**PROVIDED DATA**
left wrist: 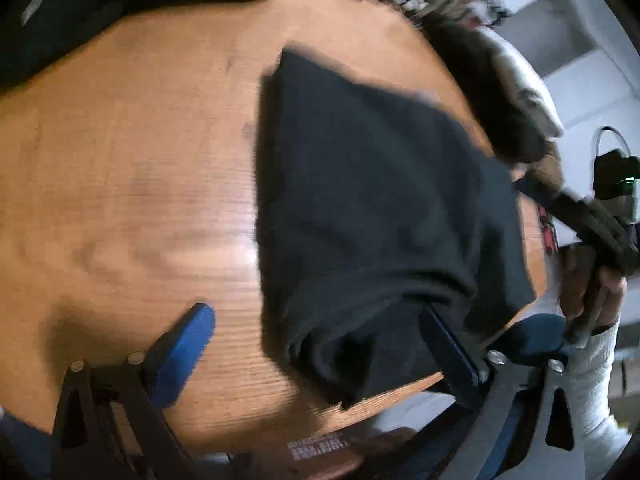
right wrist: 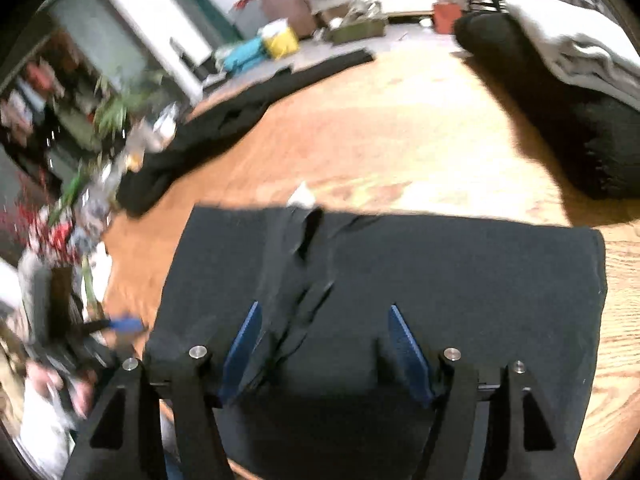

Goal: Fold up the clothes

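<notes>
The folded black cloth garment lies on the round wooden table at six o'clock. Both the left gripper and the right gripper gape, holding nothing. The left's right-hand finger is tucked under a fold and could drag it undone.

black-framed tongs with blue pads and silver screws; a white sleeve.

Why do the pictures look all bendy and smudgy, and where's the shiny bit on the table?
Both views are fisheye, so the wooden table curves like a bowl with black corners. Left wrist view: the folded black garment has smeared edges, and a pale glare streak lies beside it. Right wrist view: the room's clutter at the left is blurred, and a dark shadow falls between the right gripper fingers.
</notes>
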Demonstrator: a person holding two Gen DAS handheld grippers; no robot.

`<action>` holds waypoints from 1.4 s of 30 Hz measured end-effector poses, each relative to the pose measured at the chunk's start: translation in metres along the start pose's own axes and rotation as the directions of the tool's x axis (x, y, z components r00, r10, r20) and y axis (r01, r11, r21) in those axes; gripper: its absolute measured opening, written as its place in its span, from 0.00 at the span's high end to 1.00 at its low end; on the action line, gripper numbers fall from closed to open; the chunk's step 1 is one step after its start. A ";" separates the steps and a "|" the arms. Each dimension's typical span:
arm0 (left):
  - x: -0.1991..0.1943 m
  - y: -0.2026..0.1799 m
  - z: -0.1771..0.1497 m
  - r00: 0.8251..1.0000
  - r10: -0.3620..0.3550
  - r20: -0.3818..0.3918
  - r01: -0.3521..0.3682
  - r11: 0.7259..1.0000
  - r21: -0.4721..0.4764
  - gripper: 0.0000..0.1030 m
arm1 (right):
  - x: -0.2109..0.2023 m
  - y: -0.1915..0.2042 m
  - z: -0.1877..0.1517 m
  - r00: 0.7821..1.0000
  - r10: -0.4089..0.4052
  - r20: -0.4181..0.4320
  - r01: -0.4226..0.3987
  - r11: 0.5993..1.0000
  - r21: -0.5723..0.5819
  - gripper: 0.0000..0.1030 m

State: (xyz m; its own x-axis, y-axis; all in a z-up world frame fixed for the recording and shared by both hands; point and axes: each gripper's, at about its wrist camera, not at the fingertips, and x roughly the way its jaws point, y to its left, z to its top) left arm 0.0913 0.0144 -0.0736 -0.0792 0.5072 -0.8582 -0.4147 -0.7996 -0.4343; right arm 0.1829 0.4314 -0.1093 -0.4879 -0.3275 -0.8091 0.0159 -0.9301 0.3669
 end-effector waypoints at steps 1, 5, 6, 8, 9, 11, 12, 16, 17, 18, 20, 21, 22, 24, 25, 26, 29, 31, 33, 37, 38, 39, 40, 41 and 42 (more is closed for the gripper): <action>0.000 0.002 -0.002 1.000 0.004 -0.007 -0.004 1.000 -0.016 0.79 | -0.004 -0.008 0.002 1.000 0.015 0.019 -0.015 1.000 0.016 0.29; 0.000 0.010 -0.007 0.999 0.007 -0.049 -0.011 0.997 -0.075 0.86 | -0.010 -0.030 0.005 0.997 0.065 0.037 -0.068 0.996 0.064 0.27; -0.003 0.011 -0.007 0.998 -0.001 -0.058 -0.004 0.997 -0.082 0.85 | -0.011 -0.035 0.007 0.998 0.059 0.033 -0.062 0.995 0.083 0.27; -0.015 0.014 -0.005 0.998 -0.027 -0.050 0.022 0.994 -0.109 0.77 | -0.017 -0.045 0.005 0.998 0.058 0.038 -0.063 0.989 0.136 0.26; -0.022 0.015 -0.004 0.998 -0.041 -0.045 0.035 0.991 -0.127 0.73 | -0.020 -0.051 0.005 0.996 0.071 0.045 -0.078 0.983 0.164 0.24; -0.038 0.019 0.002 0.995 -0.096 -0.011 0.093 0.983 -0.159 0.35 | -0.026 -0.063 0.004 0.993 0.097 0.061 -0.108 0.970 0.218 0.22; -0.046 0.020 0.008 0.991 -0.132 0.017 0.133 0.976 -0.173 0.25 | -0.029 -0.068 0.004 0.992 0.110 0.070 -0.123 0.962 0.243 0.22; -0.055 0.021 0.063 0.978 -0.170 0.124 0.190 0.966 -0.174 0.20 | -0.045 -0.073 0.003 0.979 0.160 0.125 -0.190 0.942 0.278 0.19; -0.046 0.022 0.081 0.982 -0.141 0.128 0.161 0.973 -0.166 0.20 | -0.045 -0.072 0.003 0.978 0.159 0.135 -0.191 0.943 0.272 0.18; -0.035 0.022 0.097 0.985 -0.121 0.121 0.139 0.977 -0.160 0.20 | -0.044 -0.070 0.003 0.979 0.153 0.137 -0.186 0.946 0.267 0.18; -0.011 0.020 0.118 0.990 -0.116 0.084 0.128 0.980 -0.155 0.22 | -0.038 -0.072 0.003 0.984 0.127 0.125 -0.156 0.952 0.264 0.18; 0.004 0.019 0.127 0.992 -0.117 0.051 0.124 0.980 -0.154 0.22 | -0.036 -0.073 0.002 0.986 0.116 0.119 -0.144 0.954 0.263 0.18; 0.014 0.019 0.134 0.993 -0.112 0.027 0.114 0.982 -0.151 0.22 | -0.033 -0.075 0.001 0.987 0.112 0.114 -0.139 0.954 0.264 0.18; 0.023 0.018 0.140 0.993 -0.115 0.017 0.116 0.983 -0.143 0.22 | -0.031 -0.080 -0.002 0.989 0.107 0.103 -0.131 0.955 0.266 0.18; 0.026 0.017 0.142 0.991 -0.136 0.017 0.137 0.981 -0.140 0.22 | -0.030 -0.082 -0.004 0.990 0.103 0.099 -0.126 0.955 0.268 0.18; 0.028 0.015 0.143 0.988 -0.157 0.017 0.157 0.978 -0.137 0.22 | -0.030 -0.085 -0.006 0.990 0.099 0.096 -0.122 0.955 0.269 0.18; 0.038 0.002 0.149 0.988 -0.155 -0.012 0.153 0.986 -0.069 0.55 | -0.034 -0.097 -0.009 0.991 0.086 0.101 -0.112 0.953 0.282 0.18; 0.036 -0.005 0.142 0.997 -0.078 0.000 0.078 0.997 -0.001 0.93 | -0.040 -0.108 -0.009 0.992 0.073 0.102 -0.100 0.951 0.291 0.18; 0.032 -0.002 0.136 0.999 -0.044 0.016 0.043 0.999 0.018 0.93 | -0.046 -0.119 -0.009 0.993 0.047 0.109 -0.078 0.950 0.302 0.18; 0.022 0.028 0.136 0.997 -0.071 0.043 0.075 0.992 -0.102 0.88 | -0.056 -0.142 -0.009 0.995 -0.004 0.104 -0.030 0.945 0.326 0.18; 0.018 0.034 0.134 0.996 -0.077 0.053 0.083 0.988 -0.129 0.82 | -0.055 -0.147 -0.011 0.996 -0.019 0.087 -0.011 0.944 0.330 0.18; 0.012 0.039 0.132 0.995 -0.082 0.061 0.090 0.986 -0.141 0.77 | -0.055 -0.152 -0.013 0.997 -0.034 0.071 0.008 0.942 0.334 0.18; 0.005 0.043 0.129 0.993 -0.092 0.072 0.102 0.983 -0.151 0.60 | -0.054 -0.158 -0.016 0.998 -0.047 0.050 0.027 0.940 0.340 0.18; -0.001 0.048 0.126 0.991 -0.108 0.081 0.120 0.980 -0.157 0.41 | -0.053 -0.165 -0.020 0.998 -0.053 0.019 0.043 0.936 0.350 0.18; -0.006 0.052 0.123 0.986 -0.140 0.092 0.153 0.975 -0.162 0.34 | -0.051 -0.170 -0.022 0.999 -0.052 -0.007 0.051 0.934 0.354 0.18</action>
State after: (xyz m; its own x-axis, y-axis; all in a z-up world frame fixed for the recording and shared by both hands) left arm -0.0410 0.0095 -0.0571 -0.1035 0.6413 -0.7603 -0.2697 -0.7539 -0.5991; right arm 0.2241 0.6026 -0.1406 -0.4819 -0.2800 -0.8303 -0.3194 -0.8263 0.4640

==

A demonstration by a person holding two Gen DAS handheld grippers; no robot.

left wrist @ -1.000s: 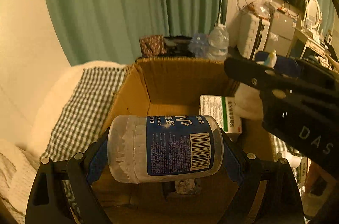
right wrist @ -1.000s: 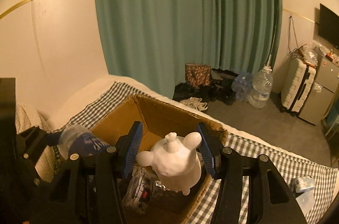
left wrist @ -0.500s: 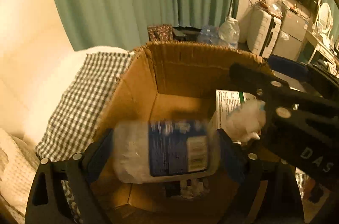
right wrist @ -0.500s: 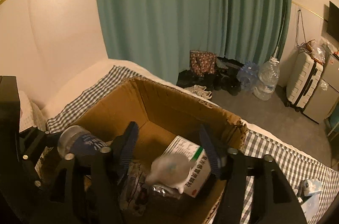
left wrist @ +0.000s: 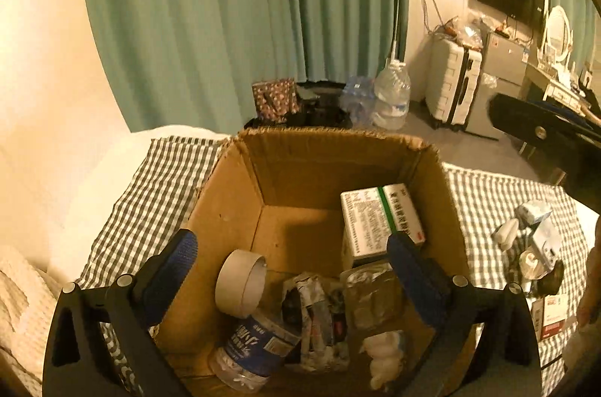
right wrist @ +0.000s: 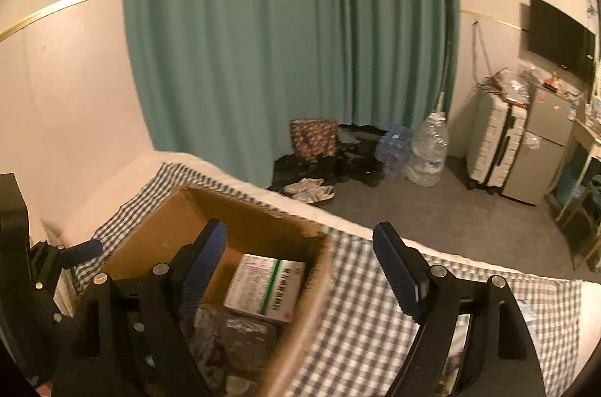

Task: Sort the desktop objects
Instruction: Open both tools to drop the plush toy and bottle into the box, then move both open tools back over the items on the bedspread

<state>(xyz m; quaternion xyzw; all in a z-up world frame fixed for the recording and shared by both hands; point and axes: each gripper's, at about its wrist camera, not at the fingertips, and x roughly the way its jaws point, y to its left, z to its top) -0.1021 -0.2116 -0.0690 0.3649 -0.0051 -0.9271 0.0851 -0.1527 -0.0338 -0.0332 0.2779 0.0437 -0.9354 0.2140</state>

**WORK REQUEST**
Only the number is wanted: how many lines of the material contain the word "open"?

**RESPONSE TO THE EXERCISE**
2